I read several books by Torey Hayden, a child psychologist/teacher who worked with disturbed or disabled kids and wrote about it, a couple of years ago in kind of a streak. Recently I was thinking about her stories again because I have several friends who are teachers, one specifically in special education, and we had been talking about the difference a teacher can make in a child's life. In the day to day work, it often seems as if nothing is changing with the troubled child, but when you look back over the year's work, you can see that progress has been made. I encouraged my friends to persevere with their "problem kids," and possibly document the process just for their own encouragement.

But I digress.

I found this when looking for books by Torey Hayden that I hadn't already read. It was as engrossing as the others, and also as realistic. Torey herself mentions her own occasional feelings of discouragement, and even has another educator tell her that she is "wasting herself" on these hopeless children. What a bummer! But the amazing thing is that she never gives up. At the end of the story there are no miracle cures or storybook perfect endings, but the children in her class are better off than they were before.

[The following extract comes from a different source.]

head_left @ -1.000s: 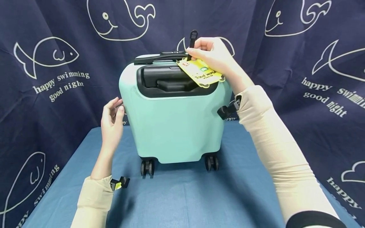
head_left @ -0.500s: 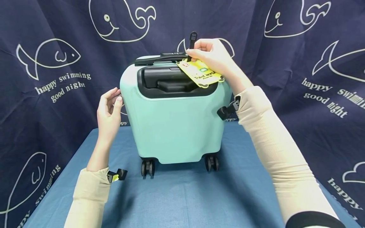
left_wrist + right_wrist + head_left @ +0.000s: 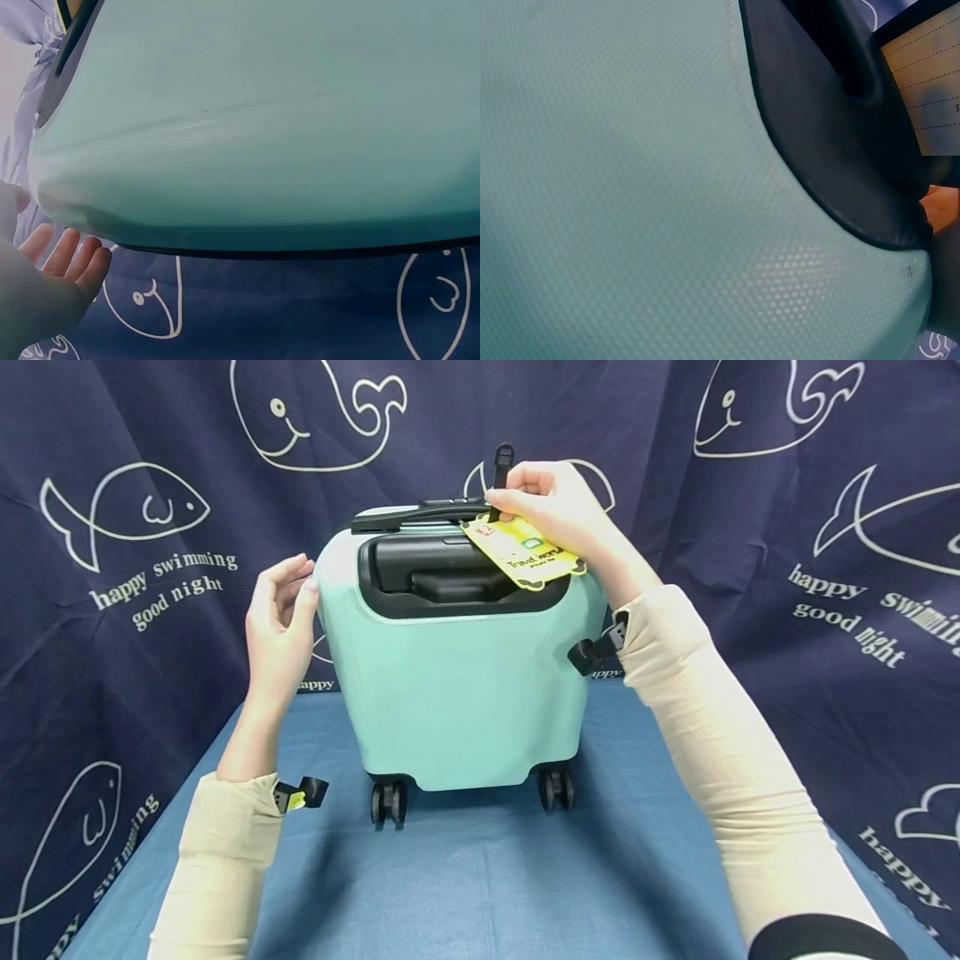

I also read by this author: Just Another Kid, One Child

Tuesday, August 8, 2017


Fiction by Dean Koontz.


I read this book years ago but had forgotten about it, so I picked it up again. It's still good.

I also read recently by this author: the Frankenstein series

Friday, August 4, 2017

Their Lost Daughters

Fiction by Joy Ellis.

Since this book was billed as:
a gripping crime thriller with a huge twist!
I kind of expected it to be more exciting.

It was a good enough crime story, but not exactly a thriller.